Amee K. Sweet-McNamara's Insect Jewelry

Fun and fantasy with polymer clay




Ormolu insects are about 3 inches across and can be worn as pins, pendants or just left to guard a box of jewelry. $110 to $130. Courtesy Photo.

Enjoy your life. Enjoy your jewelry. Wise words from bold textile jeweler Amee K. Sweet-McNamara of Andover. She spreads the joy of shape, texture and color across the world with her colorful jewelry design books on soutache jewelry that uses colorful beads and braided cords.

Part of her jewelry has always been built around her own polymer clay beads, but lately she’s been “hungry for more.” At a recent local artisan showcase, customers were asking for ladybugs and bees. She dutifully tried her hand at making small bugs, and her first attempts, though lacking, eventually led to the birth of her “ormolu insects,” which have liquid polymer clay wings for a touch of realistic translucency.

The ormolu name is from the decorative metal (usually brass) used in ornate designs on Louis XV to Victorian-age furniture — the richness of detail became the inspiration for her beguiling bugs. With their intricacies and lively frosting-like shimmer, they need to be added to the taxonomic order of the animal kingdom even though they were born in a toaster oven.

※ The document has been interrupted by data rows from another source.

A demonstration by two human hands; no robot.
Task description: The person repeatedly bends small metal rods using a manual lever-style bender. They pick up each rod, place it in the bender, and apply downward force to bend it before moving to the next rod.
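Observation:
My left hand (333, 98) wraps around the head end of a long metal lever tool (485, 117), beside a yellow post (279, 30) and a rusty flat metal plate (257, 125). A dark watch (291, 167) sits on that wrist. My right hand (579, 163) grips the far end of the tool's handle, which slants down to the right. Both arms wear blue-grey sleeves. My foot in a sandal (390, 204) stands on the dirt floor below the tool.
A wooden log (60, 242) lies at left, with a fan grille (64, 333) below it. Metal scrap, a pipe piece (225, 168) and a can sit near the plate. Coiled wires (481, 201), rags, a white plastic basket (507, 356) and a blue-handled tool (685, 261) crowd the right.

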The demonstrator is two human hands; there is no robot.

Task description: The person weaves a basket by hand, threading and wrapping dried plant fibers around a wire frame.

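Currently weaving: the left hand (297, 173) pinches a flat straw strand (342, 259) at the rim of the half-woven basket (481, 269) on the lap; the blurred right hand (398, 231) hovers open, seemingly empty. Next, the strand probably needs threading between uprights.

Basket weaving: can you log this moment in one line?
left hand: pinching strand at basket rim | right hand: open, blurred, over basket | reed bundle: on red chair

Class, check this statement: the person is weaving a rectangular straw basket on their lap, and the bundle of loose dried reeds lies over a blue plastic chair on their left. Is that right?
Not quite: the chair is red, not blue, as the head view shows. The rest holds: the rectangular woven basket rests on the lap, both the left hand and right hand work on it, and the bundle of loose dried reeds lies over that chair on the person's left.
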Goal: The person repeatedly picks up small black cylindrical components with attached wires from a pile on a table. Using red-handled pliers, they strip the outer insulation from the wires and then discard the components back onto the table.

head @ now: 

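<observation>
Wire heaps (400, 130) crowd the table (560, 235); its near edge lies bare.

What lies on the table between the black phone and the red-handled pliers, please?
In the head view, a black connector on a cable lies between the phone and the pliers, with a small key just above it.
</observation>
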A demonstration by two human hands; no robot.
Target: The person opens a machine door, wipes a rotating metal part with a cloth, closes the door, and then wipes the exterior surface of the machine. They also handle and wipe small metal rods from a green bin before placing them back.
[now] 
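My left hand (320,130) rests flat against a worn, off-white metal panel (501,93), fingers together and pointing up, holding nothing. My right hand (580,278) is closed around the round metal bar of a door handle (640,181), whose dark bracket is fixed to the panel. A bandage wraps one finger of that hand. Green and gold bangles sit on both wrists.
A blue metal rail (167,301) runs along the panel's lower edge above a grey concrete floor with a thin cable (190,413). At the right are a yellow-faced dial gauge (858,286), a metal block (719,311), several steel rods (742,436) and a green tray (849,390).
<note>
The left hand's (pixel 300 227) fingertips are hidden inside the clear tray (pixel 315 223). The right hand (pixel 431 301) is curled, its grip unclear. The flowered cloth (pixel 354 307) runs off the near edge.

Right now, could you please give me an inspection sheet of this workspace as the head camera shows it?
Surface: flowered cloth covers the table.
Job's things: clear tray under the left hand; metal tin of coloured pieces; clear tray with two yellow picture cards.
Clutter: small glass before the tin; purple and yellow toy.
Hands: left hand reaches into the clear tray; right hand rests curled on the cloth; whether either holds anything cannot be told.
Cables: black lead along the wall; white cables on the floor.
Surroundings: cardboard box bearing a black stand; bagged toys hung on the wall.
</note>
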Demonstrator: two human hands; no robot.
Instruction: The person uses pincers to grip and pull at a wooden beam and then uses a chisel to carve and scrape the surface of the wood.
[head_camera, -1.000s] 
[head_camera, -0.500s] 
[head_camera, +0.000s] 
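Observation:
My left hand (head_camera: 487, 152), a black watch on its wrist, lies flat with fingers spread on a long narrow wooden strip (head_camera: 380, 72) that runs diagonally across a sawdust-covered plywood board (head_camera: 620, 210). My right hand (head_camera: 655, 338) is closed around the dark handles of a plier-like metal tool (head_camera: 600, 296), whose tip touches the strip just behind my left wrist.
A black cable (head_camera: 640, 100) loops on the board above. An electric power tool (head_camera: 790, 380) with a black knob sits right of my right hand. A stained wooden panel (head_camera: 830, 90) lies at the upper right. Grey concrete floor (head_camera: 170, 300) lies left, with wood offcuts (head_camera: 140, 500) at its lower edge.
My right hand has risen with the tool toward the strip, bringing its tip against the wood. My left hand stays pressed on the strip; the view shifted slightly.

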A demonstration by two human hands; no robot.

Soutache remains her focus, but this doesn’t rule out a bug’s life. She’s been a member of the League of New Hampshire Craftsmen since 2011, and exhibits annually at the Sunapee Fair in August and at the Paradise City art fair in Northampton, Massachusetts, in May. She is also the author of “Elegant Soutache” and “Soutache and Bead Embroidery,” and teaches textile jewelry workshops across the US.